Reflection-Driven Development in Pure C: Eliminating Boilerplate at Scale

Nobody starts writing a game engine in pure C without a good reason. It gives you total control over memory management, predictable performance, fast build times, and clear abstractions that are often missing in C++ projects with too many templates. But this control has a high cost. The main thing you spend is your own time, writing a lot of boilerplate for both the engine and the gameplay.

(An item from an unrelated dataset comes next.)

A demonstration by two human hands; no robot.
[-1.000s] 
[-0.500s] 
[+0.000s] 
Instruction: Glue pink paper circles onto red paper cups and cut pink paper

The moment your engine needs an Entity Component System (ECS), networking code, UI inspectors, and scene serialization, your daily workflow turns into a repetitive loop. Whenever you create a new component structure, you have to do all of this:

Write a specific my_component_serialize function.
Write a matching my_component_deserialize function.
Write the necessary GUI rendering code to display these fields in an UI inspector.
Manually register the size, memory alignment, and unique ID of the component within the ECS factory.

Did you add just one new field to your component? Now you have to go and update the code across four completely different files. This breaks the core DRY (Don’t Repeat Yourself) principle, which quickly leads to simple copy-paste mistakes, mismatched data, and annoying bugs.

If you write in C# or Java, runtime reflection solves this out of the box. Rust developers use procedural macros and the serde framework to generate the necessary code at compile time. C, however, provides absolutely no compile-time type information, making native runtime reflection impossible. But if the compiler won’t extract this metadata for us, we can generate it ourselves. This is the core idea behind what I call Reflection Driven Development (RDD).

The concept is strictly practical. We place custom macro tags on our regular C structs. Before the main compiler even starts, a standalone tool reads those source files. It parses our tags and automatically writes out all the repetitive C code and runtime metadata structures that we normally write by hand.

In this post, I will walk through building this exact setup. We are going to write a custom parser in C using libclang. This gives us full access to the Abstract Syntax Tree (AST) without dragging in massive C++ dependencies. Once this pipeline is in place, adding new engine features stops being a copy-paste nightmare.

Syntax: Creating a Custom Macro DSL

I started building this engine using the C11 standard. While the new C23 standard finally introduces native attribute syntax, adopting it right now is simply not a practical option. My goal is to support the widest possible range of platforms and older compilers. Because of this strict cross-platform requirement, I cannot rely on bleeding-edge compiler features just yet. This means there are no native attributes available, and I am strictly limited to standard preprocessor macros. But since I am using libclang to power my custom parser, I can take advantage of a highly useful compiler extension: __attribute__((annotate("...")))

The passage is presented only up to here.